Alors que la génétique, le mode de vie et l'environnement familial sont souvent évoqués comme des facteurs de prédisposition à la dépression, une nouvelle recherche menée en août et publiée dans le British Journal of Nutrition met en lumière l'impact des habitudes alimentaires sur la santé mentale. La consommation excessive de viande et de céréales raffinées serait directement liée à une augmentation des risques dépressifs.
Des chercheurs issus d'instituts américains et australiens se sont penchés sur le lien entre alimentations pro-inflammatoires et dépression. Ils ont étudié le régime alimentaire de plus de 6 000 femmes australiennes d'une moyenne d'âge de 52 ans, participant à une vaste enquête de santé appelée Australian Longitudinal Study on Women's Health. Ce groupe de femmes a été suivi pendant douze années, de 2001 à 2013.

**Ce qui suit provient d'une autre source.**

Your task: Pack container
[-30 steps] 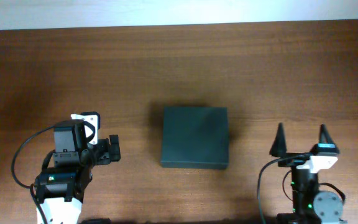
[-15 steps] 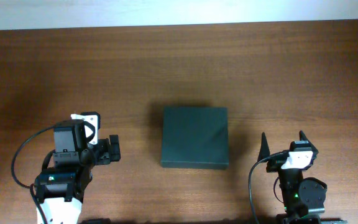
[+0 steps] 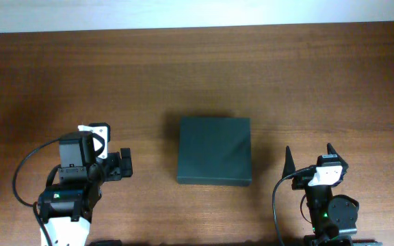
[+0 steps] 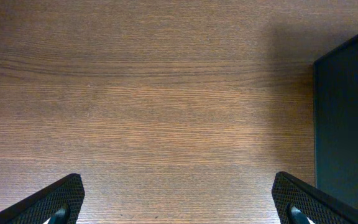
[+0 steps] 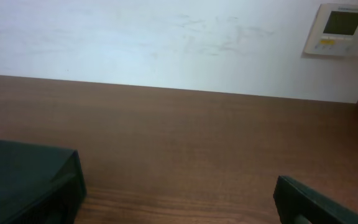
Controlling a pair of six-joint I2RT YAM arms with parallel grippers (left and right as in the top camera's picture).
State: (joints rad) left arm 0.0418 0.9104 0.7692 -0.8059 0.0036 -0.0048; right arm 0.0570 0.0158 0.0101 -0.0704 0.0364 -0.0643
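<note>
The container (image 3: 215,151) is a dark green-black box with its lid shut, in the middle of the wooden table. It also shows at the right edge of the left wrist view (image 4: 350,124) and at the lower left of the right wrist view (image 5: 23,180). My left gripper (image 3: 124,164) is open and empty, left of the container and pointing at it, with bare table between its fingers (image 4: 179,208). My right gripper (image 3: 308,153) is open and empty, right of the container's front corner; only its right finger (image 5: 316,200) shows in the wrist view.
The wooden table (image 3: 197,75) stretches bare behind the container to a white wall (image 5: 166,37). A wall control panel (image 5: 344,28) hangs at the far right. Black cables (image 3: 20,174) loop beside both arm bases.
My right gripper has moved left and back toward the table's front edge, closer to the container's right front corner. The left arm and the container have not moved.
</note>
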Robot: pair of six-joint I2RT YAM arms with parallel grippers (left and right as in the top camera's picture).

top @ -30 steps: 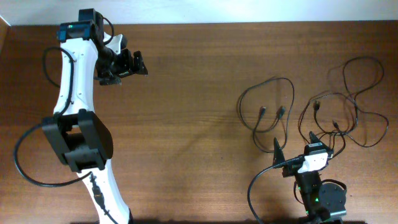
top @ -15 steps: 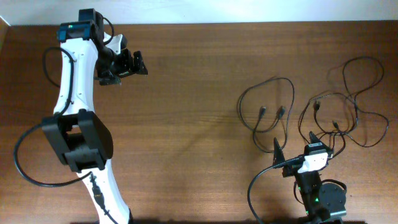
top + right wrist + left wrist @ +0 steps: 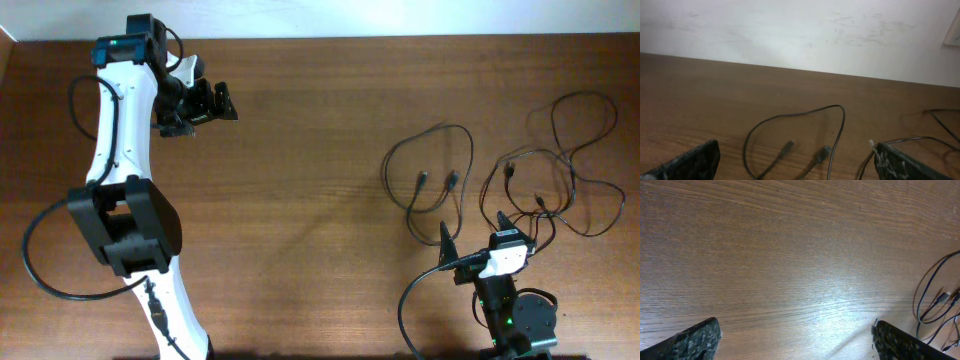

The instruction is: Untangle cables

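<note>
Both the left end effector (image 3: 216, 101) and the right end effector (image 3: 474, 230) gape wide, holding nothing. We find the cables (image 3: 450, 181) sprawled by the right edge of the desk (image 3: 300, 220), just ahead of the right one; the left sits well apart, near the far left corner.

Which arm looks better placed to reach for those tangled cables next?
Likely right. The right end effector, open, sits beside the cables, facing them; the left end effector, also open, is far across the table.
</note>
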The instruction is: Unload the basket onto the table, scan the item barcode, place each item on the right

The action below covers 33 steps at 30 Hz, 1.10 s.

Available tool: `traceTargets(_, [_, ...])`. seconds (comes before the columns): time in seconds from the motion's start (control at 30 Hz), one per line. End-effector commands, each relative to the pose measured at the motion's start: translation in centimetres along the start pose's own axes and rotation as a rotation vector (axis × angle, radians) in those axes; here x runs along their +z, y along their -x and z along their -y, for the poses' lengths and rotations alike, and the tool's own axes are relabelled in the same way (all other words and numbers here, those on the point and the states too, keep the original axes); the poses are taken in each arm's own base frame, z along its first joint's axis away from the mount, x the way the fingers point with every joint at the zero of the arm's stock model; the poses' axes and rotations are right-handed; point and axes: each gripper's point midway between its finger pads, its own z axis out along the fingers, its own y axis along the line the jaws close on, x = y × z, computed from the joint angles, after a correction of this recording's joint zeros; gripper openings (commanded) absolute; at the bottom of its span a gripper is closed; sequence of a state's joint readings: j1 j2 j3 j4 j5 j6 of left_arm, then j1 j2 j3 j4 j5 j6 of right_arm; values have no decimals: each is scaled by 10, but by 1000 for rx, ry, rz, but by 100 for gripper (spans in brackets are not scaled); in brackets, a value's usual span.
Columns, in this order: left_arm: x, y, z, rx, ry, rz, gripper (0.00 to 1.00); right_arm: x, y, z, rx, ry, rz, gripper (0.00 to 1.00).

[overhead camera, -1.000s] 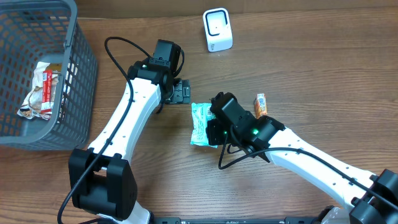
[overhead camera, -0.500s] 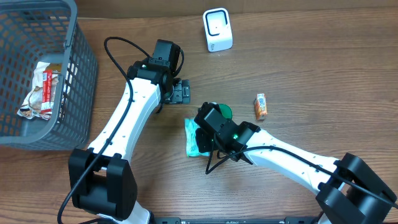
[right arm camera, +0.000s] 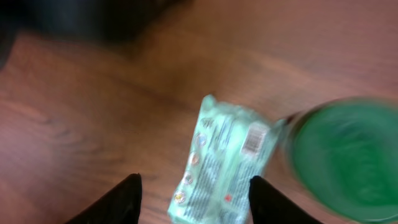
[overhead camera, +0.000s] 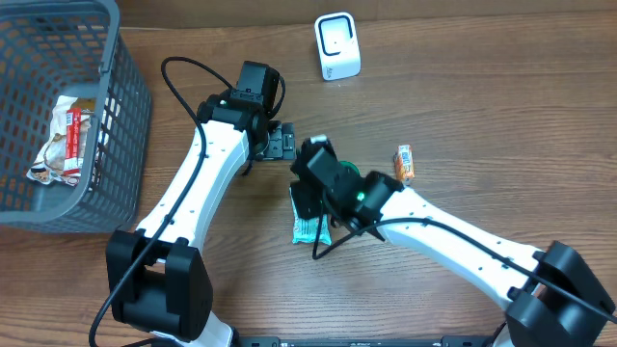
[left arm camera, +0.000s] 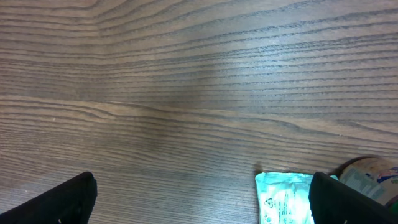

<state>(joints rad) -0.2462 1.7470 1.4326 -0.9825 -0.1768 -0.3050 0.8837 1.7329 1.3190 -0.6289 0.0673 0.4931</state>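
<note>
A mint-green packet point(overhead camera: 310, 229) lies flat on the wooden table, printed side and a small white label facing up. My right gripper point(right arm camera: 194, 186) hovers over it, open; its dark fingers point(right arm camera: 121, 202) stand on either side of the packet point(right arm camera: 221, 165) without touching it. The view is blurred by motion. My left gripper point(left arm camera: 202, 196) is wide open just above bare wood, with the packet's end point(left arm camera: 283, 198) next to its right finger. In the overhead view it point(overhead camera: 281, 143) sits just behind the right wrist. The white scanner point(overhead camera: 337, 46) stands at the back of the table.
A green-lidded can point(overhead camera: 350, 173) stands right beside the packet, also in the right wrist view point(right arm camera: 339, 158). A small orange item point(overhead camera: 406, 163) lies to the right. A grey basket point(overhead camera: 116, 116) holding a snack wrapper point(overhead camera: 67, 140) fills the far left.
My right gripper has opened and let go of the packet, which now lies a little nearer the front. The right wrist has swung left and back. The left arm has not moved.
</note>
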Motion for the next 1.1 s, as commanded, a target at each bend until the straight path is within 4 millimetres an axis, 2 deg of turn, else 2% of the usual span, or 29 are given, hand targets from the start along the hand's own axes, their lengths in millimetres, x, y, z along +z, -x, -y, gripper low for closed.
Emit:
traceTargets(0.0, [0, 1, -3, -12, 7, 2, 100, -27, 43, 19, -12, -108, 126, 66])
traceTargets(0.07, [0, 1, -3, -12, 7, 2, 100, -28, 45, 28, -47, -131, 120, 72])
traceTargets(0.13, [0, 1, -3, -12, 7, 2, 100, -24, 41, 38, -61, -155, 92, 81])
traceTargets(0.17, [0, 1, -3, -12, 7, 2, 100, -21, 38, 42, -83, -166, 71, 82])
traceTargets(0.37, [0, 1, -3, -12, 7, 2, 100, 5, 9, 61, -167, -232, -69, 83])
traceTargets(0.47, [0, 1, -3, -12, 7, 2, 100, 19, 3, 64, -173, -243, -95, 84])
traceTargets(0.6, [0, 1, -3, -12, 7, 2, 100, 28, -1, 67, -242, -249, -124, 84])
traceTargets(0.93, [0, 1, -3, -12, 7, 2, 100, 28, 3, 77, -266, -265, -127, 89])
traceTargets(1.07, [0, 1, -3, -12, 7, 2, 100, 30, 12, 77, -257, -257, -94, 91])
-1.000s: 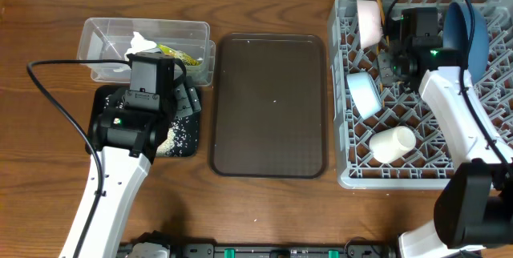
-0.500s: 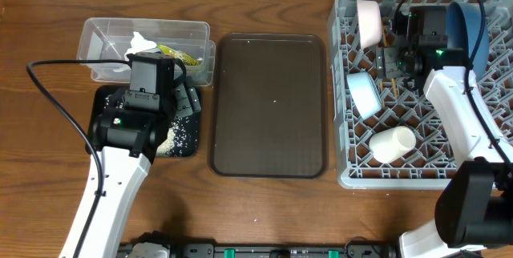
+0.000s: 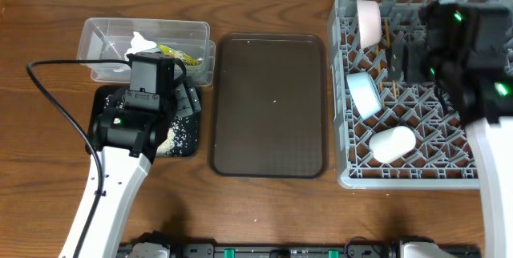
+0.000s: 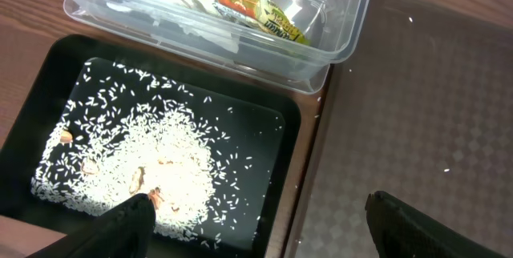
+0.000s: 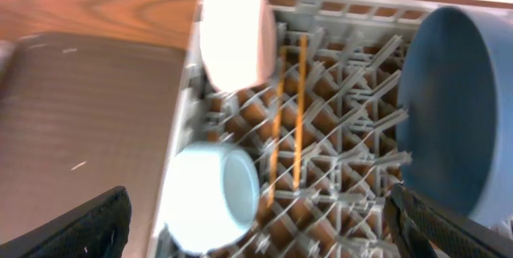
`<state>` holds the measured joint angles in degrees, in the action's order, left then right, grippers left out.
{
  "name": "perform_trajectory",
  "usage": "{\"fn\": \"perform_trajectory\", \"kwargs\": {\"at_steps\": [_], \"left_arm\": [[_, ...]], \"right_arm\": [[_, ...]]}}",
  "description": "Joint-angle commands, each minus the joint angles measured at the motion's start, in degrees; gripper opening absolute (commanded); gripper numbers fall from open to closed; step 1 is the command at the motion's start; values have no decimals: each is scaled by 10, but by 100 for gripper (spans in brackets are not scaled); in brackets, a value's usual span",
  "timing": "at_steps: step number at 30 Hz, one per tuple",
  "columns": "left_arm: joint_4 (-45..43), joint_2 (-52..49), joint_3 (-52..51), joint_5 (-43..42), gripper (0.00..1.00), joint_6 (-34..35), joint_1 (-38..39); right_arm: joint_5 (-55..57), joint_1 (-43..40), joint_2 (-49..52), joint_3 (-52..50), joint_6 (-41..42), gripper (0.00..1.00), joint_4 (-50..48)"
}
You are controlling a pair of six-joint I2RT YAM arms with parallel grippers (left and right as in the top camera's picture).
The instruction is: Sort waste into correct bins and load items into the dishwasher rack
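Observation:
The grey dishwasher rack [image 3: 343, 179] holds a white bowl [image 3: 369, 21], a light-blue bowl [image 3: 363, 94], a white cup [image 3: 393, 143] and two chopsticks [image 5: 300, 106] lying on the lattice. The dark blue plate [image 5: 453, 106] stands on edge at the rack's right; my right arm hides it from overhead. My right gripper [image 5: 256, 206] hangs open above the rack, holding nothing. The clear tub [image 3: 100, 32] contains the napkin [image 3: 140, 43] and the wrapper [image 4: 252, 6]. Rice [image 4: 152, 170] lies in the black tray [image 4: 264, 114]. My left gripper [image 4: 260, 210] is open over that tray's right edge.
A dark brown serving tray [image 3: 268, 106] lies between the bins and the rack. The tub and black tray touch, at the table's left. Upright pegs fill the rack around the dishes.
My right gripper went from shut to open and rose up and to the right, away from the chopsticks now lying in the rack. The left arm has not moved.

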<state>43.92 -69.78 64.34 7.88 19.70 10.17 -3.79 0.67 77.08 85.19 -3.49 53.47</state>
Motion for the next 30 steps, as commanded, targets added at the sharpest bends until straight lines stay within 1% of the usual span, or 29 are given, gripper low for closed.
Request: {"fn": "perform_trajectory", "kwargs": {"at_steps": [1, 5, 9, 12, 14, 16, 20, 23, 27, 30], "left_arm": [[2, -3, 6, 3, 87, 3, -2], [2, -3, 6, 3, 87, 3, -2], [2, -3, 6, 3, 87, 3, -2], [2, -3, 6, 3, 87, 3, -2], [2, -3, 6, 3, 87, 3, -2], [2, -3, 6, 3, 87, 3, -2], [2, -3, 6, 3, 87, 3, -2], [2, -3, 6, 3, 87, 3, -2], [2, -3, 6, 3, 87, 3, -2], [2, -3, 6, 3, 87, 3, -2]], "right_arm": [[-42, 10, -33, 5, 7, 99, 42], [-42, 10, -60, 5, 7, 99, 85], [-42, 10, -66, 5, 7, 99, 116], [-41, 8, -66, 5, 7, 99, 169], [-37, 8, -66, 4, 7, 99, 177], [-35, 8, -66, 4, 7, 99, 164], [-35, 8, -66, -9, 7, 99, 91], [-36, 5, -94, -63, 7, 99, -12], [-38, 5, -179, -202, 7, 99, -172], [-37, 5, -267, -336, 7, 99, -281]]}}
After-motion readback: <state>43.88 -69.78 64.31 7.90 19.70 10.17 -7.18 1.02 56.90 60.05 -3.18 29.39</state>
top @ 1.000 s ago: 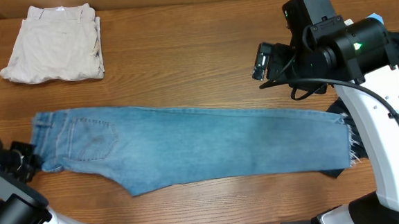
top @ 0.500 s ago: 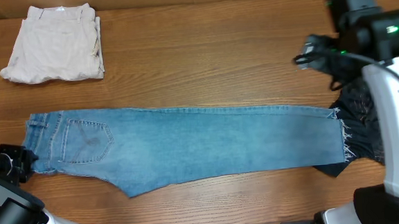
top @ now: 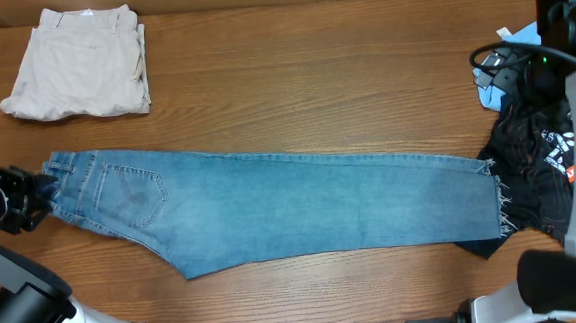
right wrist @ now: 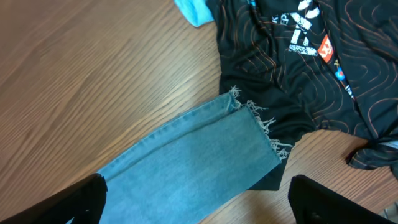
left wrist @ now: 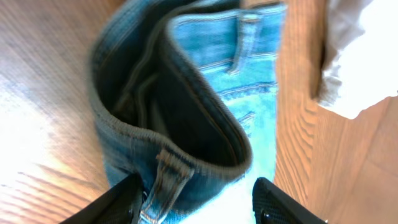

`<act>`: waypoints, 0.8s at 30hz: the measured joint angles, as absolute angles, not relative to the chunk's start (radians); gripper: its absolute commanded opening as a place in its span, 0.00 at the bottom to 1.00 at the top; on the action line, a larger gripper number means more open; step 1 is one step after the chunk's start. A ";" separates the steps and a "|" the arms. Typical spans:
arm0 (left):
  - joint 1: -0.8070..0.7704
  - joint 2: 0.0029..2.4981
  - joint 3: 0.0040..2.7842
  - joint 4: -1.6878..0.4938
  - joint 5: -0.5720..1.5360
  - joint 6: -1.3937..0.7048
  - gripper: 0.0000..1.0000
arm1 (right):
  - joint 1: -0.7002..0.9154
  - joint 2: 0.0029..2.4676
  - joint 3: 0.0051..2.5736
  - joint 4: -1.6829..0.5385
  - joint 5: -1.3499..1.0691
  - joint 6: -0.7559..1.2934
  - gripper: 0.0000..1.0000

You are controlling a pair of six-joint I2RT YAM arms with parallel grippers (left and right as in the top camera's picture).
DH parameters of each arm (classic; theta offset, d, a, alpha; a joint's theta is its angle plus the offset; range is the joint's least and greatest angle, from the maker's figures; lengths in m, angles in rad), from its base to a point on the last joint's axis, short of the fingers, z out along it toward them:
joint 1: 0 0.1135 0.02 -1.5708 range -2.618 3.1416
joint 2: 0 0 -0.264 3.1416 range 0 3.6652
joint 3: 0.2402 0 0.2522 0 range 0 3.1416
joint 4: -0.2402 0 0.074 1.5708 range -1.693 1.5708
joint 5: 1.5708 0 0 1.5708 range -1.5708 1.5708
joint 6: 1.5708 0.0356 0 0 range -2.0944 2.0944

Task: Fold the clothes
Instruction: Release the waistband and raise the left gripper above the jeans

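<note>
Well, the left tool (left wrist: 196,202) is half-closed, pinching the light-blue denim jeans (top: 291,206) at the waistband; the right tool (right wrist: 199,202) gapes empty beyond their hem; that hem overlaps a black printed garment (top: 545,181); folding might drag it.

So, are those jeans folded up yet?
No, the jeans lie stretched out flat at full length across the wooden table.

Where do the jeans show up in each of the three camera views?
Overhead: the jeans stretch across the middle, waist left, frayed hem right.
Left wrist: the waistband fills the centre, close up.
Right wrist: the leg end lies lower centre.
Landmark: the black garment at the frayed hem, in overhead and right wrist; left wrist lacks it.
</note>
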State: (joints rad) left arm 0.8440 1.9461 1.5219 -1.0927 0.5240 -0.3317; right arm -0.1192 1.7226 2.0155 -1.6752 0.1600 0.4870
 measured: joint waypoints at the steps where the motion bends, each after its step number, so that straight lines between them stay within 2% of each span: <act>1: 0.838 1.945 1.529 -1.097 0.525 -0.329 0.59 | -0.124 1.735 2.016 -1.675 0.160 0.485 0.94; 3: 0.828 1.937 1.542 -1.113 0.529 -0.325 0.59 | -0.139 1.779 2.016 -1.673 0.159 0.482 0.84; 6: 0.817 1.909 1.559 -1.127 0.533 -0.314 0.59 | -0.168 1.840 2.015 -1.661 0.156 0.470 0.57; 10: 0.791 1.839 1.566 -1.139 0.543 -0.289 0.63 | -0.213 1.892 2.014 -1.658 0.154 0.467 0.35; 12: 0.760 1.801 1.572 -1.160 0.544 -0.258 0.73 | -0.237 1.907 2.013 -1.658 0.154 0.468 0.21; 14: 0.714 1.771 1.579 -1.193 0.546 -0.216 1.00 | -0.264 1.921 2.013 -1.663 0.154 0.478 0.06; 24: 0.389 1.752 1.578 -1.243 0.550 -0.123 1.00 | -0.345 2.016 2.000 -1.691 0.134 0.517 0.04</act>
State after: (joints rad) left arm 0.3893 1.7515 1.5776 -1.2434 0.5495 -0.1226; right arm -0.3454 2.0163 1.9999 -1.6905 0.1337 0.5167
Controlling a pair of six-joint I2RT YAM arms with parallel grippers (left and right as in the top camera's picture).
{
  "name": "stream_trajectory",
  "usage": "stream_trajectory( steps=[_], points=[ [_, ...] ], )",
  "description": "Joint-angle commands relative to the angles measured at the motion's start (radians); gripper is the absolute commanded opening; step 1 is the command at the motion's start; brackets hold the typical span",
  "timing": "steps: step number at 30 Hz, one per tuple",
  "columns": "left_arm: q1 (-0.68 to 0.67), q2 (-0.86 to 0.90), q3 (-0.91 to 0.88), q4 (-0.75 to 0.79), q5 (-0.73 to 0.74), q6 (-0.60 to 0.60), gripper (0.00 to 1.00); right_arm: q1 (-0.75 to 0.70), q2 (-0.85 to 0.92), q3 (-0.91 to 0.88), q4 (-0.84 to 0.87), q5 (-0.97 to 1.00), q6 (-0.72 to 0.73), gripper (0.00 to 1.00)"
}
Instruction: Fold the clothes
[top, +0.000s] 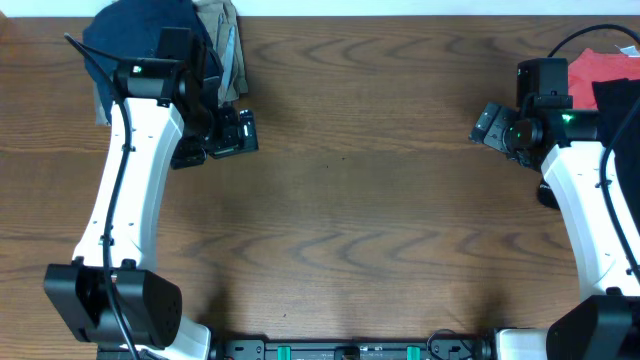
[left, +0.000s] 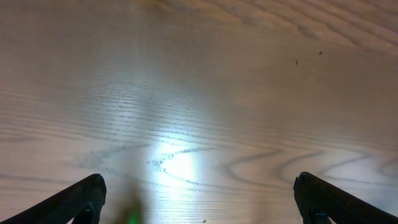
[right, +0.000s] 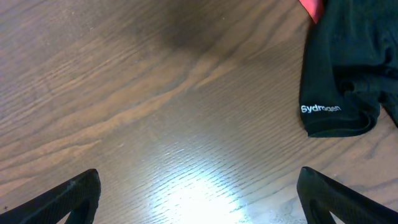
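The clothes, dark navy shorts (top: 125, 30), lie bunched at the table's far left corner, partly hidden by my left arm. My left gripper (top: 238, 132) hangs just right of that pile and points toward the table's middle. In the left wrist view it (left: 199, 202) is open over bare wood, fingertips (left: 84, 196) far apart and nothing between them. My right gripper (top: 488, 125) is at the far right, also open. In its wrist view it (right: 199, 196) holds nothing, and the shorts are out of sight.
A khaki-tan garment (top: 222, 35) lies against the navy pile. At the far right a red garment (top: 598, 68) and a black one (top: 622, 100) lie together. The black one (right: 348, 62), with white lettering on its hem, sits just beyond my right gripper. Brown wooden table (top: 350, 220).
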Motion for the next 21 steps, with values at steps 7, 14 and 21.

Une augmentation de 20 % des risques dépressifs
Les résultats de l'étude indiquent qu'un régime riche en aliments anti-inflammatoires pourrait atténuer le risque de dépression. Les femmes ayant adopté une telle alimentation auraient jusqu'à 20 % moins de probabilité de développer des troubles mentaux. La logique derrière ces résultats est que les aliments pro-inflammatoires provoquent et exacerbent des états inflammatoires dans l'organisme, y compris le cerveau. Une recherche canadienne, publiée dans la revue Jama Psychiatry en 2015, a démontré que les cerveaux des personnes atteintes de dépression montrent une proportion de marqueurs d'inflammation supérieure de 30 % à ceux des individus en bonne santé.
Selon l'Organisation mondiale de la santé, plus de 350 millions de personnes à travers le monde souffrent de dépression. Pour contrer ce risque par le biais de l'alimentation, les experts conseillent d'enrichir les régimes avec des fruits, des légumes, des produits marins, des céréales complètes, des noix, ainsi que certaines huiles, comme l'huile de colza. À l'inverse, la consommation de viandes rouges, de charcuteries, de fritures, de céréales raffinées, de pâtisseries et de boissons sucrées devrait être limitée.